Making Plug-ins More Explicit

marcus · August 12, 2015, 10:09am

Quck thought about some behavioural changes to make developing and running plug-ins more explicit.

import pyblish.api

# Example 1
class MyPlugin(pyblish.api.Validator):
  run_per_instance = True

  def process(self):
    assert self.current_instance.data("color") == "blue", "Color is not blue!"

# Example 2
class MyPlugin(pyblish.api.Validator):
  run_per_instance = False

  def process(self):
    assert self.current_instance is None

# Example 3
class MyPlugin(pyblish.api.Validator):
  run_per_instance = False

  def process(self):
    assert self.context.data("filename")

In short:

no arguments
an explicit flag to determine whether or not to run once per Instance, or not.

Here’s an alternative.

# Example 4
class MyPlugin(pyblish.api.InstanceValidator):
  def process(self, instance):
    assert instance.data("color")

# Example 5
class MyPlugin(pyblish.api.ContextValidator):
  def process(self, context):
    assert context.data("filename")

In short:

Explicit class per behaviour
Maintain arguments, but they differ according to the class

Which means we could also do.

# Example 6
class MyPlugin(pyblish.api.Validator):
  def process(self):
    assert time.time() < 16000

In the off chance that neither Context nor Instance is of interest.

Motivation

From a conversation with Justin on the Python Inside Maya list, it struck me that behaviour is embedded into the argument signature, which can be hard to learn and harder to remember and reason about.

This way, behaviour is explicit, at the cost of more typing and more super classes.

Technically, the latter alternative is something we could implement today whilst maintaining backwards compatibility, and phase off as we did with Dependency Injection. The question is, does this improve our code and does it make it easier for newcomers to pick up?

It would eliminate the need for Dependency Injection, something cool and useful but not very Pythonic, along with the possibility of custom Services, which I haven’t yet seen anyone make use of.

Let me know your thoughts.

BigRoy · August 12, 2015, 12:21pm

Interesting discussion with Justin, saw it pop up on the group. Being more explicit about how it alternative the behaviour I think is a great idea. Maybe even the UI should show that difference (does it?).

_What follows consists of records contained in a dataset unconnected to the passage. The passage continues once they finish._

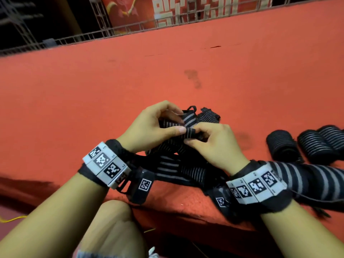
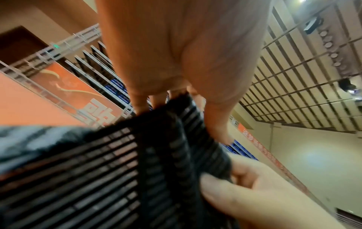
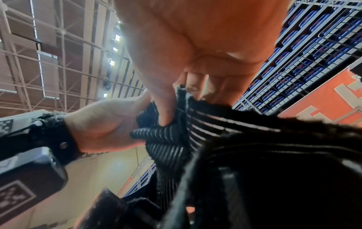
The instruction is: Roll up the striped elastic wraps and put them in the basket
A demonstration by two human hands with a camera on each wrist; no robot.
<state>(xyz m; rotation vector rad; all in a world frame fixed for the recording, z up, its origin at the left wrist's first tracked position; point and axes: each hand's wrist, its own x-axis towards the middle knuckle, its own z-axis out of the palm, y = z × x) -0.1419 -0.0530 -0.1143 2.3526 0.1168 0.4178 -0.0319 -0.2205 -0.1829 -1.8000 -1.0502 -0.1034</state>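
Observation:
A black elastic wrap with grey stripes point(image 1: 188, 121) is held up in front of me over the red carpeted ledge point(image 1: 130, 75). My left hand point(image 1: 158, 127) pinches its folded end between thumb and fingers, and my right hand point(image 1: 208, 140) pinches the same end from the right. In the left wrist view the wrap point(image 2: 176, 139) hangs under my left thumb, and in the right wrist view the wrap point(image 3: 172, 136) is pinched by my right thumb. More loose striped wraps point(image 1: 178, 172) lie tangled under my wrists. No basket is in view.
Three rolled wraps point(image 1: 314, 144) lie side by side on the ledge at the right. A long striped wrap point(image 1: 307, 181) drapes across my right wrist. My knee point(image 1: 115, 229) sits below the ledge's front edge. A metal railing point(image 1: 130, 28) bounds the far side.

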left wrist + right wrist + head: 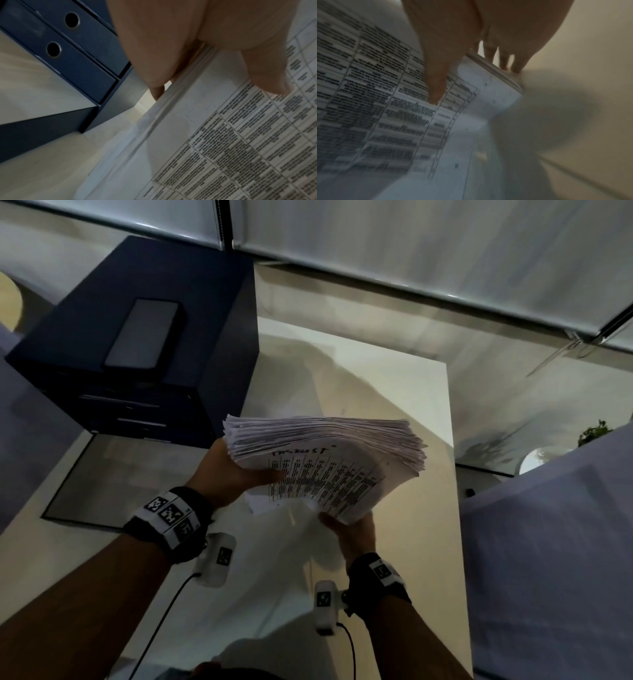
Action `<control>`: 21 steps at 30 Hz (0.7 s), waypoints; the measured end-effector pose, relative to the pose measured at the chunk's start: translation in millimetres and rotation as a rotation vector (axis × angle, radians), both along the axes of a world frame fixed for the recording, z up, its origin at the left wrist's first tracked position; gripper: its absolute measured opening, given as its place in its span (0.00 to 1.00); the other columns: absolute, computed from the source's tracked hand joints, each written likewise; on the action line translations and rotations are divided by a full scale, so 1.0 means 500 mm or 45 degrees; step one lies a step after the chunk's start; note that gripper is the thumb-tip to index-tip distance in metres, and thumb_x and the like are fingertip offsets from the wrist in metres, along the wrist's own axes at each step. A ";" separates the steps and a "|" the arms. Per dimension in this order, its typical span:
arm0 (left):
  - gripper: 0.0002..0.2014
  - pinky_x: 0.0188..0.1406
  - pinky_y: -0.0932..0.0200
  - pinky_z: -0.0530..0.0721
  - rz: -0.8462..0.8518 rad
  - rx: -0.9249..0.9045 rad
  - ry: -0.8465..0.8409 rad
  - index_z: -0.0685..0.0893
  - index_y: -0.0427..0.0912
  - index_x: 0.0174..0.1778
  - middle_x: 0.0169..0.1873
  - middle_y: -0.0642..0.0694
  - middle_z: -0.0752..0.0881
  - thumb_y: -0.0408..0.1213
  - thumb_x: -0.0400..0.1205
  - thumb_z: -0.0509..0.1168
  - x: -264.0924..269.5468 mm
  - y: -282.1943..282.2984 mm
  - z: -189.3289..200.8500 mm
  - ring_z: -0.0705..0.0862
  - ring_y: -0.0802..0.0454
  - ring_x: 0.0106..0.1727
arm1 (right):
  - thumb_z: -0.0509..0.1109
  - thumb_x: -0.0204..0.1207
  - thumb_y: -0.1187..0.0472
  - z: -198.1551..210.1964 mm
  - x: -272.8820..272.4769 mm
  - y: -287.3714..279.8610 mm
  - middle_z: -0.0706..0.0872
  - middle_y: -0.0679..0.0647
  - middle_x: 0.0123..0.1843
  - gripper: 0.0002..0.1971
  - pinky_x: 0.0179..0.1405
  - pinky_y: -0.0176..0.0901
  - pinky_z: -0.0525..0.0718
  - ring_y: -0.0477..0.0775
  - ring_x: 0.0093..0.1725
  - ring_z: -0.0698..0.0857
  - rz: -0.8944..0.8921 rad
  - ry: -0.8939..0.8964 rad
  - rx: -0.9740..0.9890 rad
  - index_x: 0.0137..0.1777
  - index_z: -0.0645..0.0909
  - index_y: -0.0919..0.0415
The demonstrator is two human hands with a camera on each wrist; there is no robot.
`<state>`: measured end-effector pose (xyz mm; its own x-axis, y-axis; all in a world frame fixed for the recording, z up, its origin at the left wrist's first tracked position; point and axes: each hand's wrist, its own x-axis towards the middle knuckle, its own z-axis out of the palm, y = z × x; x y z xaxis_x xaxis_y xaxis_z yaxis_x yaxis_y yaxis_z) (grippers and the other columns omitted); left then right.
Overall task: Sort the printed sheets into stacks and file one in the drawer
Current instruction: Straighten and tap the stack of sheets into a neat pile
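A thick stack of printed sheets (329,460) with tables of text is held up off the white table (394,392), tilted toward me. My left hand (236,470) grips its left edge, thumb (267,75) on the top page and fingers underneath. My right hand (346,529) grips the near right corner, thumb (436,86) on top and fingers (508,63) behind the stack (385,108). The top sheet (240,148) shows a printed grid. A dark blue drawer unit (137,344) stands at the left, with two shut drawers (72,54) that have round finger holes.
A dark phone (144,333) lies on top of the drawer unit. A grey mat (113,474) lies on the table in front of it. Window blinds (411,251) run along the back. A small plant (594,431) stands at the far right.
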<state>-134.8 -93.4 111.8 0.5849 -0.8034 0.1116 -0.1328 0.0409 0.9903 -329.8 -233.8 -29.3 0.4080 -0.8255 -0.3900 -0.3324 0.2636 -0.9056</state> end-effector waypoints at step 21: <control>0.27 0.63 0.44 0.85 -0.054 0.103 -0.015 0.87 0.64 0.57 0.58 0.54 0.90 0.55 0.62 0.82 0.017 0.008 0.009 0.88 0.53 0.61 | 0.89 0.49 0.63 0.297 0.027 -0.079 0.84 0.60 0.66 0.49 0.63 0.51 0.86 0.55 0.64 0.85 0.142 -0.552 -0.364 0.73 0.72 0.66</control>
<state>-126.4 -89.6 116.2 0.5490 -0.8342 0.0524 -0.1445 -0.0330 0.9890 -316.3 -273.3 119.1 0.5732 -0.8166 0.0681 0.0764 -0.0296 -0.9966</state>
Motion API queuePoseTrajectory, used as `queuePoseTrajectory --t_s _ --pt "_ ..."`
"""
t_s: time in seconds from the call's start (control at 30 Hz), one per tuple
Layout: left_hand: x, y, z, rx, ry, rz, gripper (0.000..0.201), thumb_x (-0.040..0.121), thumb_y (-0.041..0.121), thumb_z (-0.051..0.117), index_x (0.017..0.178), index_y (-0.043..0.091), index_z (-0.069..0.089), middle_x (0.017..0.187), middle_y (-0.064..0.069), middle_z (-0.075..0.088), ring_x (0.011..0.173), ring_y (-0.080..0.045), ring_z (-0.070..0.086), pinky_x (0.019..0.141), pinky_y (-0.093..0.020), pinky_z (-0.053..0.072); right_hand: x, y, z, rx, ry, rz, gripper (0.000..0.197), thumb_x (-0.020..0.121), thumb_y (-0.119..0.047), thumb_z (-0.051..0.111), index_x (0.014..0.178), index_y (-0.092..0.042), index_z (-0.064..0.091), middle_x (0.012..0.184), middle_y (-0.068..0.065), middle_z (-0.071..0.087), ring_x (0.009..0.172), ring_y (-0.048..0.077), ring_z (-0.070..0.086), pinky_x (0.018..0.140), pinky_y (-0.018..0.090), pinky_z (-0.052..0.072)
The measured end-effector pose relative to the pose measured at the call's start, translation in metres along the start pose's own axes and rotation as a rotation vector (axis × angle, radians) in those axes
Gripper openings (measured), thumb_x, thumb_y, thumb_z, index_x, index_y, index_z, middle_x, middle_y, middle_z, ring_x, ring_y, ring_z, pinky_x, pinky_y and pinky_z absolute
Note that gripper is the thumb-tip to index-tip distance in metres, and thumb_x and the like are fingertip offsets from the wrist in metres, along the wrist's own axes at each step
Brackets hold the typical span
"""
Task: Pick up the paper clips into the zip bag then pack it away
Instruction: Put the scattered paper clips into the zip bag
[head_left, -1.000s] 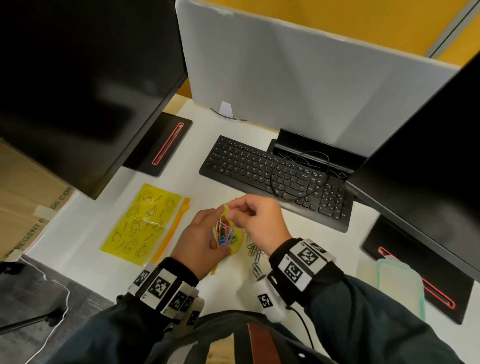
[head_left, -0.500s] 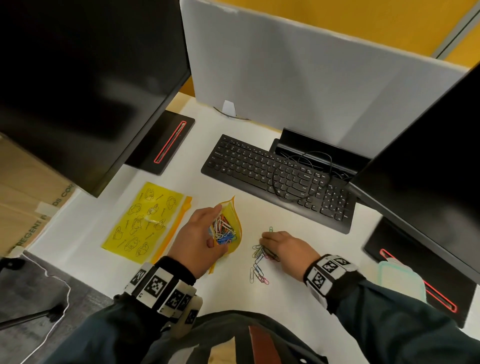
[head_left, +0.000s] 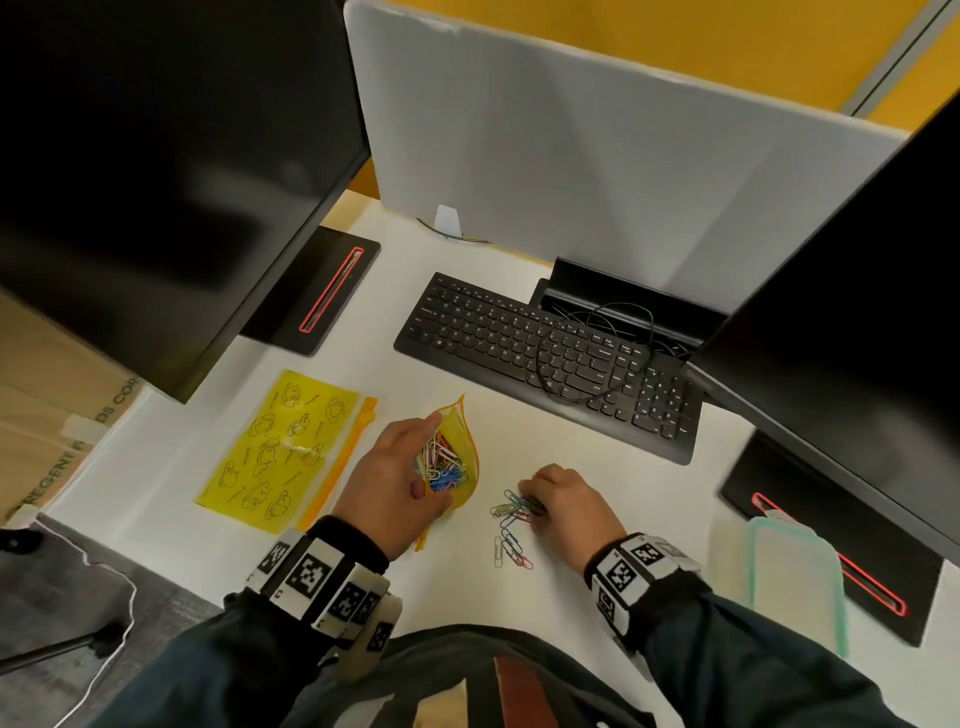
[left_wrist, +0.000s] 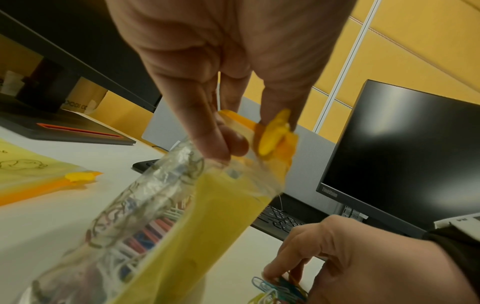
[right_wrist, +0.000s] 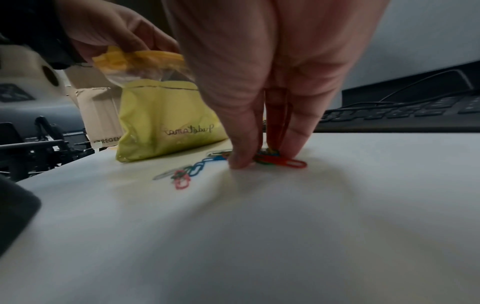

Personally this would make more sense to me:

class MyPlugin(pyblish.api.Validator):
  def process(self):
    context = self.context
    for instance in context.instances():
        pass

But I see how this would not work, since now we’re running each instance in our own loop inside our own defined method. So the UI would not be able to catch the progress per instance, or even errors are not catched anymore per instance but raised for the whole context… which I think is bad.
Plus it wouldn’t handle filtering to families automatically per instance, again obviously not a solution.

Personally I think taking the step back to separating into process and process_asset is the most clear and even allows you to process both context and assets with a single plug-in, though in that case you don’t know the ordering.

Maybe these could be the different methods if really needed to post process a context.

plugin.process(context)
plugin.process_asset(instance)
plugin.process_post(context)

The differentiation between method names show that they process in a different way.

It’s lightweight and clear.

BigRoy · August 13, 2015, 7:45am

To continue here are some use cases for separated process methods on a plugin. The example code should be considered pseudocode.

Building a queue per asset and extracting content in an optimal way

Alembic Cache

Maya’s Alembic Exporter can set up multiple jobs in a single extraction. This means you can write out multiple files while only having to process the timeline once. It’s important to reduce the timeline scrubs/plays because in production scenes easily tend to get slow, large, long or a combination of those.

class AlembicExtractor(Extractor):

    def process(self):
        self.jobs = []

    def process_asset(self, asset):

        frames = asset.data('frameRange')
        output_path = '{0}.abc'.format(asset.name)

        job_str = '-frameRange {0} -file {1}'.format(frames, output_path)
        self.jobs.append(job_str)

    def process_post(self):
        from maya import cmds

        # Process the queue as a single queue
        cmds.AbcExport(j=jobs, verbose=False)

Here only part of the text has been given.